Welcome to EverBee, a software service provider that is used for Etsy product research and revenue analytics. With EverBee you can quickly take actions and start growing your business.

 

Please read these Terms of Service, the Privacy Policy. Together, these TWO (2) artifacts form a unified agreement (“Agreement”) that applies to all users of our Software. This Agreement is between EverBee (“EverBee”, “We”, “Our” or “Us”) and the natural or legal person agreeing to it (“Customer”, “You” or “Your”) and contains important information about Your use of Our Site and / or Software.


BY USING OR ACCESSING THE SERVICES, YOU AGREE TO BE BOUND BY THESE TERMS OF USE AND ALL TERMS, POLICIES AND GUIDELINES INCORPORATED IN THE TERMS OF USE BY REFERENCE, INCLUDING, BUT NOT LIMITED TO EVERBEE PRIVACY POLICY (COLLECTIVELY, THIS “AGREEMENT”). BY USING OR ACCESSING THE SERVICES, YOU REPRESENT THAT YOU ARE AT LEAST 13 YEARS OF AGE. THIS AGREEMENT IS LEGALLY BINDING AND CONDITIONS YOUR USE OF THE SERVICES. If you do not agree to all the terms and conditions of this Agreement, you must discontinue use of the Services.

If you accept this Agreement, you represent that you have the capacity to be bound by it or if you are acting on behalf of a company or entity that you have the authority to bind such entity.

  1. Account Registration and Access

    To use the software, you must create an account by providing EverBee with all required information and accepting this agreement. You agree to provide EverBee with complete and accurate information upon registration and to keep such information up to date.

    EverBee may access your account, or information associated with your account, to provide support or maintenance, for security-related reasons, or any other business purpose. You acknowledge and consent to such access.

  1. Fees

    2.1 Subscription terms. Subscription Plans are billed in advance of their respective terms and automatically renew at the end of their respective terms for an equivalent term, or as otherwise stated in the Order Form, unless customer chooses not to renew such plan by writing to EverBee at hello@everbee.io Or EverBee terminates the Agreement.

    2.2 Payment of fees.
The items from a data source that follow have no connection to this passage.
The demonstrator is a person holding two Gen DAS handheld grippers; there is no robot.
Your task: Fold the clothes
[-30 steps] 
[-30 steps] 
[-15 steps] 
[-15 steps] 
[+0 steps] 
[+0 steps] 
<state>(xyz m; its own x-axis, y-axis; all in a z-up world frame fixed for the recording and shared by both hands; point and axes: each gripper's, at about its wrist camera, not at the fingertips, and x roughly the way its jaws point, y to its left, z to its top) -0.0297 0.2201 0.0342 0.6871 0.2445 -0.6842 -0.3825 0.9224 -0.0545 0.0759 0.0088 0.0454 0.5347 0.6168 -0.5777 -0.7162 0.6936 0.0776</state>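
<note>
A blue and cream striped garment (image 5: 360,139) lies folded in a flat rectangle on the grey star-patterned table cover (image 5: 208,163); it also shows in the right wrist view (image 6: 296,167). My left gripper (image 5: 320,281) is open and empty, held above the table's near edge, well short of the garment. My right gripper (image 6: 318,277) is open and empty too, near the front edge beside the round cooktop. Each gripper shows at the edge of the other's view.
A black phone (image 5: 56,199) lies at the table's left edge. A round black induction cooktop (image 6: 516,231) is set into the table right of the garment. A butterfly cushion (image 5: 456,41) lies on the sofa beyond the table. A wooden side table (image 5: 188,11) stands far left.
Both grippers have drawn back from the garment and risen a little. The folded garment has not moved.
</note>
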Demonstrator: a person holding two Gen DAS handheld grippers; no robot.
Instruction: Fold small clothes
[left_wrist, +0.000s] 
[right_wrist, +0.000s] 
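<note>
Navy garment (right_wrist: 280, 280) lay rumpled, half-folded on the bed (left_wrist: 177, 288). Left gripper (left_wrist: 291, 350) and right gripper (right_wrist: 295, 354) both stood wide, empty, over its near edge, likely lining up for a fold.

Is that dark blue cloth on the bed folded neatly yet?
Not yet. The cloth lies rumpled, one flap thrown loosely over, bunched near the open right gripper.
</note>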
As an express condition of your use of and access to the Services, you agree to pay all fees applicable to your Plan, any other fees for additional services you may purchase, and any applicable taxes in connection with your use of the Services.

We will bill the fees due under your Plan to the credit card you provide to us during registration (or to a different credit card if you change your payment information). You acknowledge that the amount billed for each renewal period may vary due to promotional offers, changes in your Plan, and changes in applicable taxes, and you authorize us to bill you the corresponding amounts. We reserve the right to deactivate your access to the Services for failure to pay applicable fees as described in this Agreement. Unless otherwise stated, all fees are stated in U.S. Dollars.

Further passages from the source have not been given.